The charity itself speaks critically of a “pressure cooker” environment in school sport and a negative-sounding “win at all costs” culture.
But why is anyone worried? The return in recent years to competitive sport in school – and the corresponding move away from “prizes for all” policies – is without doubt a good thing. Sport is meant to be competitive, and for children in particular it is a useful channel for other pressures. When schools shied away from exposing children to what the educational establishment considered to be the trauma of losing they were betraying their pupils instead of preparing them for life.

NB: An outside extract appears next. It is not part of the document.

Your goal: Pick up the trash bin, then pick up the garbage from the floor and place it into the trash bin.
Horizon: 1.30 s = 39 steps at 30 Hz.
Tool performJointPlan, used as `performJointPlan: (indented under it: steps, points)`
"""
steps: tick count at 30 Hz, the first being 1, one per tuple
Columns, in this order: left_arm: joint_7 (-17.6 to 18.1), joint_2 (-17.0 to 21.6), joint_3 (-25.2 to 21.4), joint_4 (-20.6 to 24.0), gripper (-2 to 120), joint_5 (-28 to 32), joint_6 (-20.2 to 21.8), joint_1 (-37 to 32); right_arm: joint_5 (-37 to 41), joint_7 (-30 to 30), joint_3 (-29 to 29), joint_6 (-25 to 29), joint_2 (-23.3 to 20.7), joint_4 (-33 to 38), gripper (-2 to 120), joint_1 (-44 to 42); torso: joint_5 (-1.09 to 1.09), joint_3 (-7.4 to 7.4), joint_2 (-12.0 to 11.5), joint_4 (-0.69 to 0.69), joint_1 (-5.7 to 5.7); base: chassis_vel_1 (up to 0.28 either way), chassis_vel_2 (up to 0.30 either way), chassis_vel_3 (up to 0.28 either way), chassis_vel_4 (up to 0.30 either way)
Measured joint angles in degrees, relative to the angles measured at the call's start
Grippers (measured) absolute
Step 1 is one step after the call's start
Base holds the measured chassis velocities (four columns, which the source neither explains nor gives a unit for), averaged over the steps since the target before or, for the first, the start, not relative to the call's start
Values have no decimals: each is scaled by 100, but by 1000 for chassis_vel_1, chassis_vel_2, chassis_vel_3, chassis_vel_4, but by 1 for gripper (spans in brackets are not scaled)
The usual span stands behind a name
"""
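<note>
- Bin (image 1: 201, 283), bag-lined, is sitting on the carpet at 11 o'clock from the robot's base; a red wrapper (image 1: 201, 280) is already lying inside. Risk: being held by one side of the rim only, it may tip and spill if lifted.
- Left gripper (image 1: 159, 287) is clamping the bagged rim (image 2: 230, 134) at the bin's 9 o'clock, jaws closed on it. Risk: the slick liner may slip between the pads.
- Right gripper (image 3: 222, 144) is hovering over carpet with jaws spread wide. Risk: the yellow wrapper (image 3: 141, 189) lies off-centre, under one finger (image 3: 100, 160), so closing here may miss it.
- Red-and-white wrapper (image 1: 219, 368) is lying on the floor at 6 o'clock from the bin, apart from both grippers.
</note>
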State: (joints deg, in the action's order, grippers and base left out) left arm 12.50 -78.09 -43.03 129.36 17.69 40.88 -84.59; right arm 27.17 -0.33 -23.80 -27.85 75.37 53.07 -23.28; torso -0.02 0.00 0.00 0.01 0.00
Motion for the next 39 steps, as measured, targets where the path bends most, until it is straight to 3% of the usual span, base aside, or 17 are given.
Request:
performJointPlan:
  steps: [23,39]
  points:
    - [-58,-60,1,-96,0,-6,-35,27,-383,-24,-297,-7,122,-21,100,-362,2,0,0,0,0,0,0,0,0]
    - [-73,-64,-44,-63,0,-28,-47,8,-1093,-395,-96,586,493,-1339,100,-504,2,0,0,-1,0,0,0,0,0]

Learning to work together as a team in order to succeed, learning that hard work and commitment comes with rewards and learning that sometimes in life you will face defeat and disappointment are essential processes to ready any child for the grown up world.
Consider the famous scenes played out on the X-Factor, Pop Idol, Britain’s Got Talent and so on over the last decade. Someone auditions. They are awful – perhaps even troublingly awful. The judges predictably say: “You are awful at singing/dancing/training dogs”. The candidate bursts into tears, stamps their feet and – occasionally – attempts to assault the judges. How could this be? My family all told me I was great? I know I’m brilliant and you don’t have any right to tell me otherwise just because you are an expert blessed with ears that work.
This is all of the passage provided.